Et puis un évènement a accéléré la décision, ma fille ainée a une copine qui est aussi notre voisine et qui lui mène une vie infernale, elle est très déstabilisante pour ma fille, elle veut tout le temps l'inviter à dormir, à déjeuner, elle veut être avec ma fille en permanence, lui ramène des cadeaux des vacances, lui envoie toujours des cartes postales. Jusqu'au CP, ça se passait bien. Mais depuis un an, cette petite fille a affirmé davantage son caractère, elle est de plus en plus dominatrice, quand l'une de ses copines ne veut pas la suivre, elle la met à l'écart et monte les autres contre elle et les met de son côté. Quand ça tombe sur ma fille, elle en souffre beaucoup, elle va bien jouer avec d'autres enfants mais ça la perturbe. A la maison elle parle énormément de cette copine, c'est presque une fixation, pendant les vacances, elle faisait un blocage sur cette fille, sur ce qu'elle allait encore endurer comme mise à l'écart. J'ai essayé de démêler le problème mais hélas c'est son caractère de dominer les autres et impossible d'empêcher les autres de la suivre.
Je ressens la peine de ma fille, elle s'est mise à me demander à changer d'école.
En même temps je sais que ma fille est une très grande sensible, qu'elle capte toutes mes angoisses et comprend absolument tout. N'aurait-elle pas compris que j'avais envie de la changer d'école et que j'attends le moindre prétexte pour prendre ma décision au lieu de la repousser? Ca serait bien possible qu'elle me fournisse un alibi idéal. Elle m'aime tellement et veut tellement me faire plaisir. Mais je pense quand même par son comportement qu'elle souffre de cette situation. Elle a fait presque des crises de nerf avant que j'arrive à lui faire sortir la raison de son comportement, elle s'en prenait à nous, à tout le monde et en fait ça réflétait seulement un mal-être, sa relation avec cette copine.
Et effectivement, j'étais bien contente de pouvoir décider de les changer d'école pour cette raison en invoquant les autres, je sais que mon mari préfèrerait aussi qu'elles soient dans cette institution.
J'ai commencé le processus d'inscription et comme je n'en parlais pas, c'est mon chum qui s'est jeté à l'eau "Et comment je fais si je suis tout seul ?"
Je l'aime de poser cette question, j'aime son sens des responsabilités, je suis rassurée pour mes filles, pour leur avenir.
De toute façon, il n'existe que trois solutions :

  • soit il rencontre le directeur et demande une réduction des frais compte tenu de la situation particulière dans laquelle il se retrouvera. C'est un établissement catholique, je ne les vois pas mettre à la porte deux petites filles venant de perdre leur maman pour raison financière. Je suis sure qu'ils ont plein de donateurs.
  • soit ça arrive dans longtemps, nos charges auront diminué, appartement payé, salaire plus élevé et il y arrivera.
  • soit aucune solution financière envisageable, il les déscolarise et les remet en public, et d'ici-là j'espère que ce ne seront plus des écolières.

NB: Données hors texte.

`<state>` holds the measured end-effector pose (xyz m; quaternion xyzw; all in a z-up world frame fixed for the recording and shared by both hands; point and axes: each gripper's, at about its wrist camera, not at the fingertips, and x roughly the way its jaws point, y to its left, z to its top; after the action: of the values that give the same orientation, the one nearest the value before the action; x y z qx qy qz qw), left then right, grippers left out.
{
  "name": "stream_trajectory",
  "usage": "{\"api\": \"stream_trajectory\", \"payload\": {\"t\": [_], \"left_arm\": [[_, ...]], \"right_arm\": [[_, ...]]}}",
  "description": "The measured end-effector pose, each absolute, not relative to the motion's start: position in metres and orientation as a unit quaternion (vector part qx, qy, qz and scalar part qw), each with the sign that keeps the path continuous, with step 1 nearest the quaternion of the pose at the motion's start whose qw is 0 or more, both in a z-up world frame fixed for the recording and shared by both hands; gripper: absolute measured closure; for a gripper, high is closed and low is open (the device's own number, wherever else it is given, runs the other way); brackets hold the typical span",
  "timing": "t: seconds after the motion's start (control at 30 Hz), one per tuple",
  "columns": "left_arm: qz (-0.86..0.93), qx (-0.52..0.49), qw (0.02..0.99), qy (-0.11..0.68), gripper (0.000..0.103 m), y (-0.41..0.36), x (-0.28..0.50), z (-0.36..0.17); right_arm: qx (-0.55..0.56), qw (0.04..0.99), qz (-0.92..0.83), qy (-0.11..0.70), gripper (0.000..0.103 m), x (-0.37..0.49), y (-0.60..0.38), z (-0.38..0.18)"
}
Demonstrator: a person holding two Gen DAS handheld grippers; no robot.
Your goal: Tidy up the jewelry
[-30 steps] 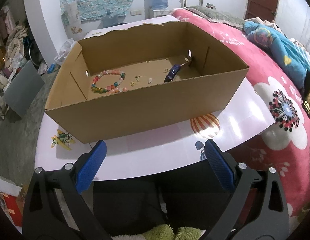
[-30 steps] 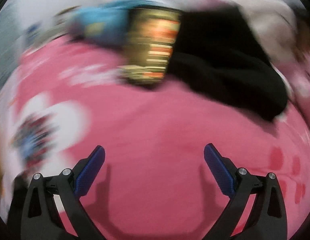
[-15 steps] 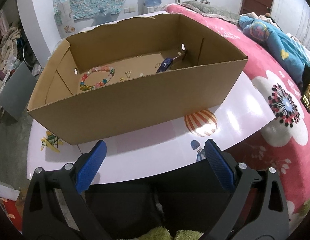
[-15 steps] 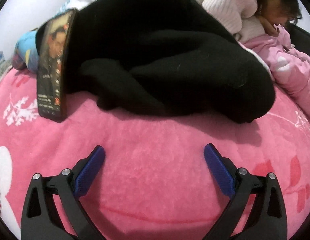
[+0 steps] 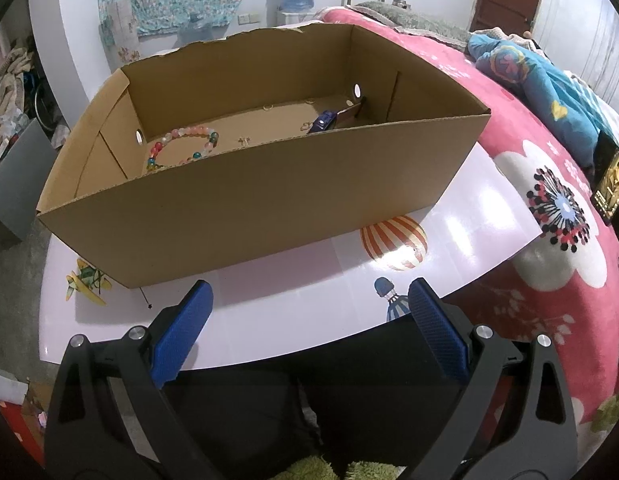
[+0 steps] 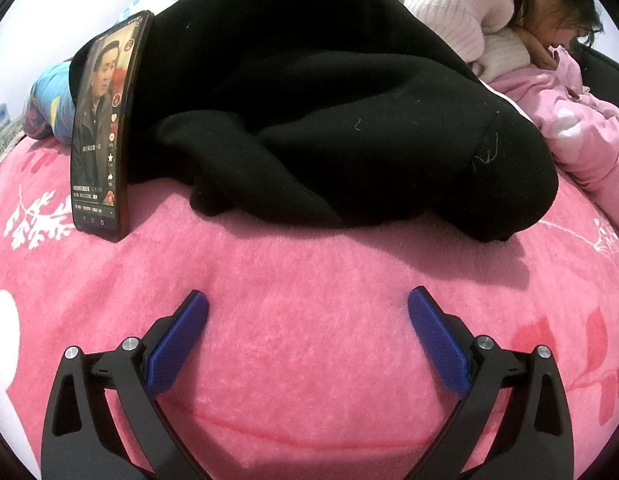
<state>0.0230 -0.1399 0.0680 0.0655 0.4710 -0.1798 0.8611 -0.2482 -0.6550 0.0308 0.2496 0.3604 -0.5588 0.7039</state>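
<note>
Jewelry: one beaded bracelet (image 5: 184, 145) of mixed colours and a few small pieces, too tiny to count, on the box floor.
Box: one open cardboard box (image 5: 245, 200) on a white board (image 5: 293, 300); one small dark blue object (image 5: 323, 121) lies inside, toward its right end.
Left gripper (image 5: 308, 309): spread wide, empty, near the box.
Right gripper (image 6: 308, 314): spread wide, empty, over a pink blanket (image 6: 309, 280).
Phone: one phone (image 6: 101, 128) propped against black fabric (image 6: 329, 120).

Open cardboard box (image 5: 245, 200) w/ beaded bracelet (image 5: 181, 146) inside sat on white table (image 5: 289, 300); left gripper (image 5: 307, 304) gaped empty.
</note>
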Motion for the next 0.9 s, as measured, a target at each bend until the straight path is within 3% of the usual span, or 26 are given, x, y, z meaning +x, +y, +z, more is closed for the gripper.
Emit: {"api": "stream_trajectory", "payload": {"t": [0.9], "left_arm": [[-0.177, 0.074, 0.861, 0.471, 0.008, -0.141, 0.021, 0.067]], "right_arm": [[0.249, 0.704, -0.558, 0.362, 0.006, -0.258, -0.659, 0.035]]}}
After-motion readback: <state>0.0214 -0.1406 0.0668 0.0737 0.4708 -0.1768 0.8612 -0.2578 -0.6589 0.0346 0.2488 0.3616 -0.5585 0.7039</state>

On en a parlé, un boulet de moins que je me trimbale toute seule. Et justement pendant que je tapais ce post, la directrice des écoles m'a rappelée sur mon portable pour me rencontrer la semaine prochaine en vue de l'inscription des filles dans son institution. Il y a plusieurs étapes, il ne suffit pas de payer, loin de là...

Alea Jacta Est... 
(pour les non latinistes : le sort en est jeté, ça doit être la seule phrase qu'il me reste de mes deux ans de latin!!!)